#greenHC Part 7 (last one): Why am I interested?

From my LEAN training, I’ve learned to always ask “Why?” and this topic is no different for me. I did not train at a place where sustainability was emphasized, so I asked why it’s emphasized where I work now, Kaiser Permanente.

Answer: this is in our DNA, too

The first images are from the Sidney Garfield, MD, designed Walnut Creek hospital, which opened in 1953. Family could access patient rooms from an outside walkway, leaving the central corridor of the nursing wing free for nurses. There’s a video reel on the Kaiser Permanente History blog that shows just how ahead of its time this hospital was, and yet, the benefits of mother nature were well respected.

Sidney Garfield’s industrialist partner, Henry J. Kaiser, was similarly genotyped:

In 1942, Kaiser built the first steel mill west of the Rocky Mountains, and insisted that his engineers make it the cleanest in the United States and Kaiser Steel installed the most sophisticated smokestack and furnace emission screening devices available. (See: Kaiser Permanente and Earth Day 2010: It’s in Our DNA)

Flash forward to 2008 and 2012: The image on the left is of Kaiser Permanente Modesto, one of the greenest health care facilities in the United States:

  • Vinyl flooring has been replaced with rubber
  • Carpeting is PVC free
  • Partially energized by solar power
  • All cleaning and maintenance materials have a lower toxic footprint
  • 80% of the materials used in the building process were recycled

The image on the right is a depiction of a parking structure covered with solar panels. Kaiser Permanente agreed in 2010 to install solar power systems at 15 California facilities, a total of 15 megawatts of solar energy, which would power 15,000 homes in one year.

Kaiser Permanente’s San Diego Hospital went live on January 25, 2012 with 4,958 solar panels, which will provide 25 % of its energy. Kaiser Permanente’s La Mesa Medical Office Building went live with 4,926 solar panels over its parking structure, providing 75 % of its power.

The next two slides quote the Kaiser Permanente Vision for Environmental Stewardship & Guideline for Climate Change. A vision doesn’t make people do things, it describes what they are like and where they want to be. The first image is of the 2009 Environmental Protection Agency Award for….

Green Health Care and Social Determinants go hand in hand

The image on the last slide is a personal story, which I wrote about previously on this blog. I am not an environmental activist. I am not sure I ever will be. What I am is a patient activist, a diversity, activist, and a health activist. On this particular day, I was at “work” encouraging colleagues attending a conference to not ride in the gas guzzling hotel shuttle, almost standing in front of the boarding doors. Was it easy to do this? No. Was it fun to do? Not particularly (the walk was awesome, however). Did anyone try and stop me? No. Did my colleagues take myself and my co-conspirator on the offer? Yes.
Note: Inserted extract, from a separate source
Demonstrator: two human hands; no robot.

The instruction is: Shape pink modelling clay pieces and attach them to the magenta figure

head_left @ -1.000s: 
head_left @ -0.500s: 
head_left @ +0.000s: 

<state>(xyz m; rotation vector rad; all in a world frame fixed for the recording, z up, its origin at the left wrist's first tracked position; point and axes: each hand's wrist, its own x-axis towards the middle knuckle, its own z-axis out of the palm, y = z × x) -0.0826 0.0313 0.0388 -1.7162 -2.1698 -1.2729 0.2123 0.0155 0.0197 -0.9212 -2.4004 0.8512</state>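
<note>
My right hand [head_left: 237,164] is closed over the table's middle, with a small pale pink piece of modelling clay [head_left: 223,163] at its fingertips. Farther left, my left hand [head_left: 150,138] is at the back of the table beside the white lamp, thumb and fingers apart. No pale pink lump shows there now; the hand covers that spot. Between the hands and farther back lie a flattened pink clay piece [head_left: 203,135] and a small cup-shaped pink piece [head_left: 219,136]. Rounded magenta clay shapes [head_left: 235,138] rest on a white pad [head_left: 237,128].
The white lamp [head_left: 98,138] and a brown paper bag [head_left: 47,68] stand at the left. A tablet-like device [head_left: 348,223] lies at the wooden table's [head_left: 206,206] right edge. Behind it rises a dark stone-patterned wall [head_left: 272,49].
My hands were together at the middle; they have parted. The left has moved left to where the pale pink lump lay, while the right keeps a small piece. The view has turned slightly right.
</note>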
And then we happened on the gentleman in the middle of the photograph. He, along with others around Washington, DC, that day were mourning the 1 year anniversary of the worst man-made environmental disaster in history (guess which one…). None of us realized what day this was, I realized that we were fully supported in thinking of health broadly. Because of that support, we would find ourselves in the company of people who think of health broadly, too, and we would support them as well.

Some of those people don’t have the kind of voice that physicians have.

The Royal College of Physicians has written a wonderful white paper (See: How doctors can close the gap: Tackling the social determinants of health through culture change, advocacy and education) that speaks to the issue of social determinants of health and what physicians can and should do to reduce inequalities. Becoming active in green health care and sustainability is one of the key places they recommend action, because people at the lower end of the social gradient are disproportionally affected by environmental threats.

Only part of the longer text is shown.